I would also try to make it very clear with hospital staff that it's a priority. I didn't manage to do very well with DS1, and with DS2 it looked very like I was about to fail again, but it did help that I had a hospital breastfeeding counsellor see me most days that we were in hospital (though sadly she was off sick on my only full day in the ward where she worked - I knew something was wrong but no one picked up what it was, and ds2 was losing weight very fast).

TINKERBELLE33 Thu 27-Aug-09 00:39:23

Well done for getting as far as you did. I too had horrendous probs 1st time, and DD would bring back blood after each feed. I swear by loads of Lansinoh, used cheap cream 1st which didn't work. Also found pumping a little first helped as I had slow let down and DD would be rough with frustration. She too had poor weight gain so I gave one formula feed from 4 weeks which sorted this. Things got better when she got bigger and I managed to continue for 11 months. My 2nd child is now 61/2 months and all going well.

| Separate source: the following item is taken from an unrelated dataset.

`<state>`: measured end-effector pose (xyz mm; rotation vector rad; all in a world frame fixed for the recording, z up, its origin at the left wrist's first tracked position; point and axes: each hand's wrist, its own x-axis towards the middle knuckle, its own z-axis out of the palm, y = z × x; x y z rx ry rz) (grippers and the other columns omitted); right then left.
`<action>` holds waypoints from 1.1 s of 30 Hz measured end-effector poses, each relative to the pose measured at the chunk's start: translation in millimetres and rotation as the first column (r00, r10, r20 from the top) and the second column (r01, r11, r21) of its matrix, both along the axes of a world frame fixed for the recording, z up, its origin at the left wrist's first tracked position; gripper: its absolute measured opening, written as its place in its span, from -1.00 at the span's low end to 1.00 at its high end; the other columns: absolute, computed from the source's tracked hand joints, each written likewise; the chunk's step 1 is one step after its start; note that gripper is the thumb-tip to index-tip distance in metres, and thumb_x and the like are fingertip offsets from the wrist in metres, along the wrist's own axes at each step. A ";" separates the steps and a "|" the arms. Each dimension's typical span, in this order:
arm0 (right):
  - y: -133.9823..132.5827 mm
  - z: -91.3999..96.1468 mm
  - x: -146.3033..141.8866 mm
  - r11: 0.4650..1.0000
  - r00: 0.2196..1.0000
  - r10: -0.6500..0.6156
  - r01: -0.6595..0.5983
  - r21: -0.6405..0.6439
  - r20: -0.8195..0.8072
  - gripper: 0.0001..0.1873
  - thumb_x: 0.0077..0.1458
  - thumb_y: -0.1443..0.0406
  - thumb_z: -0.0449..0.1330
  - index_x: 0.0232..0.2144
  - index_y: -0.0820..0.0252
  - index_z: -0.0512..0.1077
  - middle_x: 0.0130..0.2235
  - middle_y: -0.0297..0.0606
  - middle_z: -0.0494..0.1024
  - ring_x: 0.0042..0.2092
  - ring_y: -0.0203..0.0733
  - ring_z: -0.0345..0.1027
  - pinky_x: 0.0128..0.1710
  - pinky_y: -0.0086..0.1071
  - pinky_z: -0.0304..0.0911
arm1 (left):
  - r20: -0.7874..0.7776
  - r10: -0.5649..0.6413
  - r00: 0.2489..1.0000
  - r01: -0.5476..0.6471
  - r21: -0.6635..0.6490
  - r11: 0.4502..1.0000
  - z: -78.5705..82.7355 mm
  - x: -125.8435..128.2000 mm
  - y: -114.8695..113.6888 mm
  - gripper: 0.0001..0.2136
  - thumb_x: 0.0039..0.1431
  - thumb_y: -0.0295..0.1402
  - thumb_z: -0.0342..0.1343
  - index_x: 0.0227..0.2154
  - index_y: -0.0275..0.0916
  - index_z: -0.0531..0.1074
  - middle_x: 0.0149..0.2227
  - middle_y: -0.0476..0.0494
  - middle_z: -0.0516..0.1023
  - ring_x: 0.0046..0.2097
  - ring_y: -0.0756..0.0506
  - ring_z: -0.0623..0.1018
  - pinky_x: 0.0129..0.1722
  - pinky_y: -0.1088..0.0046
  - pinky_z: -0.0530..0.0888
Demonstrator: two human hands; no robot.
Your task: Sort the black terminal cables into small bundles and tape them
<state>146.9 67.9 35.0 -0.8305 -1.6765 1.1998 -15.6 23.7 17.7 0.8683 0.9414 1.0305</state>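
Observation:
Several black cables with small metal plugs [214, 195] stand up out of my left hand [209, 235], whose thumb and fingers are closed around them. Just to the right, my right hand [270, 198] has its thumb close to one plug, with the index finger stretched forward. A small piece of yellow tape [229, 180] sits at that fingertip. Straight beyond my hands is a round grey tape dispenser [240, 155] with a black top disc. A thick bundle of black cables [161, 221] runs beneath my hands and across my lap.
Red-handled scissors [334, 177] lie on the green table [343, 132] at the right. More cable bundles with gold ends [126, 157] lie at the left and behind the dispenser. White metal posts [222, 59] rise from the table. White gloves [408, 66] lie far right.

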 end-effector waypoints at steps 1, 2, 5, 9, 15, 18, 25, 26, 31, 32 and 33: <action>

Used Lansinoh from 1st feed to prevent rather than cure and it worked.

Try to remember each BF counts and whilst you may not have breastfed for as long as you would have liked, your babies were fed, loved and cared for - doesn't sound like failure to me!

Good Luck smile

mosschops30 Thu 27-Aug-09 11:48:00

TINKERBELLE - what a lovely post, especially that every bfeed counts smile
I know that if I even manage just 2 weeks again with this baby it will be better than not trying at all. I am however going to be determined and make sure the staff know that.

I am now on mat leave (well sick leave, mat leave starts in 2 weeks).

sella did you swim after? I went yesterday and it was lovely, i pottered up and down the pool eventually doing about 14 lengths, dipped my feet in the jacuzzi, then had a cup of tea and read the paper in the coffee shop afterwards, it was bliss grin. I am starting yoga next week (proper pregnancy ones) but also going back to do pilates at the health club.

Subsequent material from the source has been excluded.